Data excerpt
'''

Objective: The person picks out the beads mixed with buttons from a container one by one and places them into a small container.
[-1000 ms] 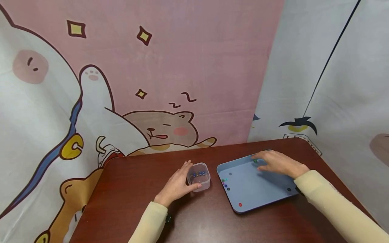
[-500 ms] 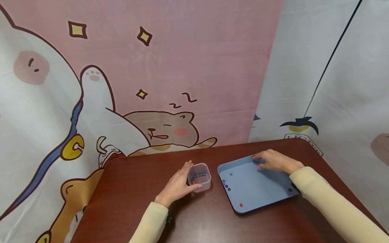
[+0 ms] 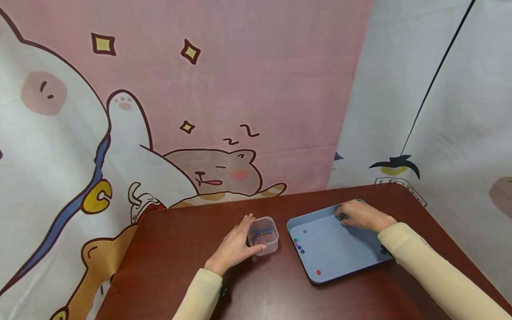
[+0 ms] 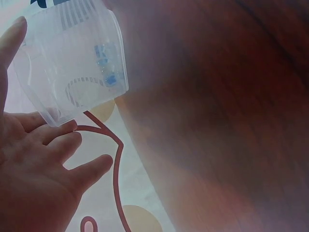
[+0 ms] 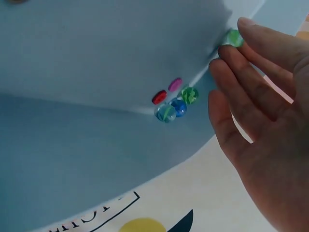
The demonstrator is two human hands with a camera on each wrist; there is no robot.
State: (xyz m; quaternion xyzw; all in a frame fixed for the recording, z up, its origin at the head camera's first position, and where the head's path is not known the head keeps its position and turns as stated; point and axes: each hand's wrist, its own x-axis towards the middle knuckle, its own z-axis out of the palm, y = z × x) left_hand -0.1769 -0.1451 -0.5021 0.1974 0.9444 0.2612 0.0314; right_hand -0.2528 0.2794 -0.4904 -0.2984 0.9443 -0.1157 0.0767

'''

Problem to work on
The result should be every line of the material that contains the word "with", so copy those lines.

Response box
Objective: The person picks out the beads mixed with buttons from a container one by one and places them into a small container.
The demonstrator is two human hands with a camera on each wrist; there is no robot.

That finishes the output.